St. John's · Newfoundland and Labrador · 2026–27 season
Snow Day Predictor St. John'sWill school be cancelled tomorrow in St. John's?
Live overnight forecast for the City of St. John's, Mount Pearl, Paradise, Conception Bay South, Torbay, and the rest of the northeast Avalon. The predictor tunes to NLESD Avalon-region closure patterns, with Conseil scolaire francophone provincial returned separately.
Multi-model forecast, five-factor closure engine, province-aware results.
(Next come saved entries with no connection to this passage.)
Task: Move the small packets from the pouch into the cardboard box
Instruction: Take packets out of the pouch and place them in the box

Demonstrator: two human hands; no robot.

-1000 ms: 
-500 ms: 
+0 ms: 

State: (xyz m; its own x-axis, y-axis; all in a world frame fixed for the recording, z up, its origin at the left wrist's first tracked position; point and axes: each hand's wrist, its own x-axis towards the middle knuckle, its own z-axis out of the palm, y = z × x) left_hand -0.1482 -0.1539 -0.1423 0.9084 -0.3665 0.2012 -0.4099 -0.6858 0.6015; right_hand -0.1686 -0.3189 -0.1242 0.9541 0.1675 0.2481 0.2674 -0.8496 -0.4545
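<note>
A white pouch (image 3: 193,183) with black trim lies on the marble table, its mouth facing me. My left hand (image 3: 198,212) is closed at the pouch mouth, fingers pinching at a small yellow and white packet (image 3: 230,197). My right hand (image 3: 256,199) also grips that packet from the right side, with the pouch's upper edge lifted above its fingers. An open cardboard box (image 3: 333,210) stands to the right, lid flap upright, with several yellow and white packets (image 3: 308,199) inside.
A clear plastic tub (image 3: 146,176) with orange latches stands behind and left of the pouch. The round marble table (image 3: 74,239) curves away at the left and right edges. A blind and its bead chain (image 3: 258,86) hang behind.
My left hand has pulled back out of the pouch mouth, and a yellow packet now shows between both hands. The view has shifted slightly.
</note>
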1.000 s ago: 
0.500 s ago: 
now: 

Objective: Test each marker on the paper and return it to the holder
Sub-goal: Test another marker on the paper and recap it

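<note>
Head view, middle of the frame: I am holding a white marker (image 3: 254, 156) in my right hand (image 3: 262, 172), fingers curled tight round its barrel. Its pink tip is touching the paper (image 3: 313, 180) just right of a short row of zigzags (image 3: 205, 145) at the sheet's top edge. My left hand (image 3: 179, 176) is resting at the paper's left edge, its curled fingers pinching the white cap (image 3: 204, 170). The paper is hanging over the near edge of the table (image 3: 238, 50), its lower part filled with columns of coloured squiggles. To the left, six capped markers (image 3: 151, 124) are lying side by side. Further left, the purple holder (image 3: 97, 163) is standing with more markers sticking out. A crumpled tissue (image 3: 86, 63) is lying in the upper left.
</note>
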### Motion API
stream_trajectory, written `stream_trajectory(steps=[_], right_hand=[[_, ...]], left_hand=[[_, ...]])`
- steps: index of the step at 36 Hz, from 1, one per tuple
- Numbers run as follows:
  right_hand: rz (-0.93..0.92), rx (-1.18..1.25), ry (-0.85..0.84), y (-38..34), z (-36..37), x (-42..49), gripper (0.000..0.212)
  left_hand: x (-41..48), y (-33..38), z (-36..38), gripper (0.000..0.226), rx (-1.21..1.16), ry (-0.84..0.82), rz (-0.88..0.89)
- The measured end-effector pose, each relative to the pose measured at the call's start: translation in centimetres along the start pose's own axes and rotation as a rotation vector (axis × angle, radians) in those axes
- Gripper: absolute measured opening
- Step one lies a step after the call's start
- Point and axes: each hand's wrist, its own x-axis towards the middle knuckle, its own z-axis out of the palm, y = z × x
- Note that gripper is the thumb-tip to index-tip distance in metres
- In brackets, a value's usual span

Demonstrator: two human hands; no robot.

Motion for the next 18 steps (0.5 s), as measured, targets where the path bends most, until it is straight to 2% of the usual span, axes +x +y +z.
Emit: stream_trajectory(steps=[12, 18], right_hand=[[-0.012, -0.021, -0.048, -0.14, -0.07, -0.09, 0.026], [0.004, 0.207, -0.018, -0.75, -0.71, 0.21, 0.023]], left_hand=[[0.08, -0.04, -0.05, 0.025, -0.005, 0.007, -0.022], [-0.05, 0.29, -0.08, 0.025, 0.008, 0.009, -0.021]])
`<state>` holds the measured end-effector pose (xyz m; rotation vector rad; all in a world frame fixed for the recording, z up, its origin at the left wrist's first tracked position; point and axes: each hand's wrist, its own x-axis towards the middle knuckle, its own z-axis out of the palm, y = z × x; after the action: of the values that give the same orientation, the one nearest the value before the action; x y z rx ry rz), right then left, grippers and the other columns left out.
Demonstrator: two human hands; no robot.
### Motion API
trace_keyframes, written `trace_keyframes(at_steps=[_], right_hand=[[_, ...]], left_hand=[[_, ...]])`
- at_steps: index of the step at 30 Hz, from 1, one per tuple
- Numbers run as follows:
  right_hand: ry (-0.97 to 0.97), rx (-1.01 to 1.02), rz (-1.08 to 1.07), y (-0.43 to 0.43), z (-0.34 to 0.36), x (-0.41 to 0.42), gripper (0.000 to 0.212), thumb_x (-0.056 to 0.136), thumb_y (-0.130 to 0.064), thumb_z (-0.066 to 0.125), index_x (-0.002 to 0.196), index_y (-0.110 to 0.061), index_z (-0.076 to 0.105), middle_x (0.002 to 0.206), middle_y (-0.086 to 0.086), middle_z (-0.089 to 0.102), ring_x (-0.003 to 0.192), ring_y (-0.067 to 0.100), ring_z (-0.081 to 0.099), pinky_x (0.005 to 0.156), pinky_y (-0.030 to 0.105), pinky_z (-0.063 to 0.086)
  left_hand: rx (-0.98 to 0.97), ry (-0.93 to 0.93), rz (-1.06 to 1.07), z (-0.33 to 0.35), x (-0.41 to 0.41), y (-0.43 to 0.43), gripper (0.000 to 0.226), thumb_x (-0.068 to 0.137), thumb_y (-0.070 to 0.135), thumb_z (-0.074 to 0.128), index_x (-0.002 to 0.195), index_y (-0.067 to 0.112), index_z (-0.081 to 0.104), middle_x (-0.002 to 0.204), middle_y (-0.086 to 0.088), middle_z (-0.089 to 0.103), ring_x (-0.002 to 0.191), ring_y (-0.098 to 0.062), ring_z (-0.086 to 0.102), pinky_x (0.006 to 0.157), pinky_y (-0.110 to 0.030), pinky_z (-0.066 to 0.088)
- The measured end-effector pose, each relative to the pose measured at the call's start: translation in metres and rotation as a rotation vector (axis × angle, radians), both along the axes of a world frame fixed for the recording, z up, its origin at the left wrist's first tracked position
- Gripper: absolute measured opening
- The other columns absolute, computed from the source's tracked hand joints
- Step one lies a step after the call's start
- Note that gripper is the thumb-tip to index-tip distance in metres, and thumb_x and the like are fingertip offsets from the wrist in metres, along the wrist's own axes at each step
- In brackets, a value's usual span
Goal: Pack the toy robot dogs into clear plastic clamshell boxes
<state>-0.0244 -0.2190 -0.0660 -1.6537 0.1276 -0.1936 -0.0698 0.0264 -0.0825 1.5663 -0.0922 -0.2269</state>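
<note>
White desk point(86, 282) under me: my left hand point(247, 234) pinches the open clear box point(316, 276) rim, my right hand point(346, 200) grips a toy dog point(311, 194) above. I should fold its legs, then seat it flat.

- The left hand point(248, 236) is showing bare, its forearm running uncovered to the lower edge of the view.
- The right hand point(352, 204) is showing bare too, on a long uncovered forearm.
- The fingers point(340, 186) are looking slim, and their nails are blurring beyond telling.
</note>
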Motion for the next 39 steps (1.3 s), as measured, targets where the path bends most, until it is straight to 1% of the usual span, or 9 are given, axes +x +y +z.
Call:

No sign-up, no tracking of your queries.
What makes St. John's unique
St. John's is the most easterly major Canadian city and the Atlantic storm landfall capital of the country. Snowmageddon in January 2020 dropped 95 cm in 24 hours and triggered an eight-day provincial state of emergency.
Avalon Peninsula forecast
St. John's snow day forecast, what to expect this winter
St. John's sits on the eastern edge of the Avalon Peninsula, exposed to the open North Atlantic on three sides and directly in the path of nearly every nor'easter that climbs the eastern seaboard. Annual snowfall in the city averages about 335 cm, the highest of any major Canadian city, and the season runs longer than anywhere else in the country. November blizzards and April storms are routine, and snow on the ground in early May happens often enough that residents barely flag it. What makes the St. John's winter distinct is not just the total accumulation but the wind. Sustained gales over 80 km/h, with gusts past 120 km/h, accompany most large storms, turning even a 20 cm snowfall into whiteout conditions across exposed roads on the Avalon.
School operations across the province run through the Newfoundland and Labrador English School District (NLESD), a single province-wide board that absorbed the former English-language districts in 2013. NLESD makes closure decisions by region, Avalon, Central, Western, and Labrador, so a storm hitting the northeast Avalon can close schools in St. John's, Mount Pearl, and Conception Bay South while Gander and Corner Brook stay open. The French-language Conseil scolaire francophone provincial (CSFP) operates a small network of schools and typically makes its own call, though it usually mirrors NLESD when an Avalon storm is in play.
For St. John's families, the practical reality is that the city closes for weather more often than any other Canadian provincial capital. A storm that would draw a TDSB bus cancellation in Toronto is a routine school day in St. John's, but when NLESD does call an Avalon closure, it is usually because winds, drifting, and visibility have made bus routes unsafe rather than because of the snowfall total alone. The predictor on this page weights the wind, visibility, and onshore-component fields the NLESD Avalon transportation director actually watches each morning.
School boards
St. John's school boards we model
The boards and transportation operators that make the morning closure call for St. John's.
- Newfoundland and Labrador English School District (NLESD)
The single English-language public school board for the entire province, serving roughly 64,000 students. Closure decisions are made by region (Avalon, Central, Western, Labrador). St. John's falls under the Avalon region call.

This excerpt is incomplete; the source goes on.